Our New York partner David Jacoby was recently interviewed by the New York Law Journal about a ruling that dismisses Lindsay Lohan’s suit against the maker of the Grand Theft Auto video game for creating a character that allegedly looked like the actress. Here are some excerpts of the article –
Ruling in a matter of first impression, New York’s high court dismissed suits filed by Lindsay Lohan and the daughter of ex-mobster Sammy “The Bull” Gravano against the makers of “Grand Theft Auto V,” disagreeing with their claims that characters in the game were intended to be their look-alikes.

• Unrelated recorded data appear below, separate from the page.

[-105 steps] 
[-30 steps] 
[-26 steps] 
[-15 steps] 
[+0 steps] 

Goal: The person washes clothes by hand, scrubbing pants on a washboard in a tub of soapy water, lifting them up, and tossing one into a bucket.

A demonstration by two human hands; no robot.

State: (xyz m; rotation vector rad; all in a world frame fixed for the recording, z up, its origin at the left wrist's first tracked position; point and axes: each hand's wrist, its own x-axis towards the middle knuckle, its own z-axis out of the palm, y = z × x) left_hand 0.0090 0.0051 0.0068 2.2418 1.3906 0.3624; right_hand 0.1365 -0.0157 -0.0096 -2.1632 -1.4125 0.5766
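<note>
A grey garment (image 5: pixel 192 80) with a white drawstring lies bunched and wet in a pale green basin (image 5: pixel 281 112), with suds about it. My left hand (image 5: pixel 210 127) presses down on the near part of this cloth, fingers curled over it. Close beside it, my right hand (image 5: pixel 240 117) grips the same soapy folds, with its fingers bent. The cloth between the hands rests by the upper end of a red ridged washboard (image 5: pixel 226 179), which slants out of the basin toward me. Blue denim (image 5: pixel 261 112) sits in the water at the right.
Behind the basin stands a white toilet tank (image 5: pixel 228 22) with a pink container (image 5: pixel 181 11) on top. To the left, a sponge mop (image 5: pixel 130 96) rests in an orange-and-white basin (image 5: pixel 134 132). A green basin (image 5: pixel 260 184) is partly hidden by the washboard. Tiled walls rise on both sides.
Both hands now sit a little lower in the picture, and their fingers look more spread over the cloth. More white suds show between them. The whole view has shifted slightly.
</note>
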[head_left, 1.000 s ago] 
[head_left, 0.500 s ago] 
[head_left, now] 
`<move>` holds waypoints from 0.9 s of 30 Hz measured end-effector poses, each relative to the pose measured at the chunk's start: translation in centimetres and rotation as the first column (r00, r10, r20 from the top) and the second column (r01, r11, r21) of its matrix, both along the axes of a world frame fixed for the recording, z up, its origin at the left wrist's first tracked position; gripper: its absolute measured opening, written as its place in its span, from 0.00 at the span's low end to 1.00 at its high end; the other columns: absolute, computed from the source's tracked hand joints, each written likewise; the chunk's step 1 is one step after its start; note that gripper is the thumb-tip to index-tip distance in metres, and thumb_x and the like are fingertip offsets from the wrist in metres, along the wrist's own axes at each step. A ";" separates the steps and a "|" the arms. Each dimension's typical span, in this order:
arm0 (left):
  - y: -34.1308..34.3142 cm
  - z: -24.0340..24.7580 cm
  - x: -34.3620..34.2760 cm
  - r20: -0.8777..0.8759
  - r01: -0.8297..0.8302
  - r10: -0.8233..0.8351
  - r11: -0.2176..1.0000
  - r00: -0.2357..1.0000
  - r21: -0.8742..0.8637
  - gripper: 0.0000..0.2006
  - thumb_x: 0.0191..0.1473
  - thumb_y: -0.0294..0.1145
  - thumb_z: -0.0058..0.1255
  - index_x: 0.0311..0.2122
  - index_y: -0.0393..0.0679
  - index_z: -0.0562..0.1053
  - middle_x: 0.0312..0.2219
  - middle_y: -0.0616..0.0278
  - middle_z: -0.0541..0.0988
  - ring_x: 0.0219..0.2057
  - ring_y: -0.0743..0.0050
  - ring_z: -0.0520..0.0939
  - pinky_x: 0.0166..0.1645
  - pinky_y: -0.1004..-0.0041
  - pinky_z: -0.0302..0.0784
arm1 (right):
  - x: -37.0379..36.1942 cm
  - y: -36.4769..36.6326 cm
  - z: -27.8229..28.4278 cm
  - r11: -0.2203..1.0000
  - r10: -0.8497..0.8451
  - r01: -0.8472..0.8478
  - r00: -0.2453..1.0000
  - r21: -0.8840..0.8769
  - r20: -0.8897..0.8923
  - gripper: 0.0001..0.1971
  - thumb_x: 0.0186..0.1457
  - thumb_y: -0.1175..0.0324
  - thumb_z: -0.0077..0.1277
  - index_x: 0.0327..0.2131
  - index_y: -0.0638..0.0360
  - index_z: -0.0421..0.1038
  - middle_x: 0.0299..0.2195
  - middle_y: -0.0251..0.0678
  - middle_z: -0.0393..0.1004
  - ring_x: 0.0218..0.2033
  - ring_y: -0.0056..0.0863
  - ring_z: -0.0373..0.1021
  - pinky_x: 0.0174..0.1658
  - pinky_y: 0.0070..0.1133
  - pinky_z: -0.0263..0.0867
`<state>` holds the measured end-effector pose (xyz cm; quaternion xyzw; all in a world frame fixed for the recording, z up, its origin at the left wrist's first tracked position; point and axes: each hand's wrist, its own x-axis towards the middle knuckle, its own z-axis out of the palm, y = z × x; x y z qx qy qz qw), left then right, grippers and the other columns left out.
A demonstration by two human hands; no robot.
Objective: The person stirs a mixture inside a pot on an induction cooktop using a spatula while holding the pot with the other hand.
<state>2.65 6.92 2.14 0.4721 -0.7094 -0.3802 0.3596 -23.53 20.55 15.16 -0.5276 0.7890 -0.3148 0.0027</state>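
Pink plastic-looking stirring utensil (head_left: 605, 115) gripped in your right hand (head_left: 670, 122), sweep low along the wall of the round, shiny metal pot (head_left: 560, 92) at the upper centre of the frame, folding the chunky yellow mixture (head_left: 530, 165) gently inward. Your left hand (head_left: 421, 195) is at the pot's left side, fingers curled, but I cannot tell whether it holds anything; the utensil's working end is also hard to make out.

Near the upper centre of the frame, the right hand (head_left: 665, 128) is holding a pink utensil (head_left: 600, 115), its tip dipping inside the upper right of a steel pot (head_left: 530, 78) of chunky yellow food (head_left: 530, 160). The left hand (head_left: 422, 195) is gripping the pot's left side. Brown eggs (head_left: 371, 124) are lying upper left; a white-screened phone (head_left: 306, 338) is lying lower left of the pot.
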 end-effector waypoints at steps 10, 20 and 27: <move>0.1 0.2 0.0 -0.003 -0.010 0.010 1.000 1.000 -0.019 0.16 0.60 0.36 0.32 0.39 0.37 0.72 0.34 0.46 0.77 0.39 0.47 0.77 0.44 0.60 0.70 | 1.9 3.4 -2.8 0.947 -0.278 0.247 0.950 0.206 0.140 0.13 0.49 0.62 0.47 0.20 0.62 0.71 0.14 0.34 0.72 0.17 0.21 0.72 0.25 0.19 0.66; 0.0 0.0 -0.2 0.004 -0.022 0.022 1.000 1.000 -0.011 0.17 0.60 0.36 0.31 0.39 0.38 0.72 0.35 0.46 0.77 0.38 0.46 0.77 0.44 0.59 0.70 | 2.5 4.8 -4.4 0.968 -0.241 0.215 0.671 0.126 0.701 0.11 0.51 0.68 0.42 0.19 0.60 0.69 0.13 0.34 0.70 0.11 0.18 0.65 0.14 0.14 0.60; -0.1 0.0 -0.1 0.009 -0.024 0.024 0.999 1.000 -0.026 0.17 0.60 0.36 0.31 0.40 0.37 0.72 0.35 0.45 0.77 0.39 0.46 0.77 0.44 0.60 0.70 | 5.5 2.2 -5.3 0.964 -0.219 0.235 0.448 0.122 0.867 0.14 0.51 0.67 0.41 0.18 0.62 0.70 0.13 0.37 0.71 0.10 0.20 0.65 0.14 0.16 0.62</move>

But an attorney for one of the plaintiff’s said the New York Court of Appeals’ ruling, brought under a section of New York’s Civil Rights law pertaining to the “right to publicity,” is a partial victory since the panel found the state’s privacy laws can be applied to digital avatars of people.
“An optimist can argue it’s a split decision,” Farinella said. “They certainly didn’t get what they wanted, which is First Amendment protection as to a video game.”
David Jacoby, a partner at Culhane Meadows who was not involved with either the Lohan or Gravano cases, and who has litigated on behalf of software firms, said in an email forwarded by a spokeswoman that he sees the rulings as a “good result” for video game companies, as it provides them the freedom to “paint culturally evocative images” in their games.
“But the decision also leaves the door open for individuals who are recognizably depicted without their permission in some contexts – for example, in a supposedly factually accurate historical game – to assert a claim,” Jacoby said.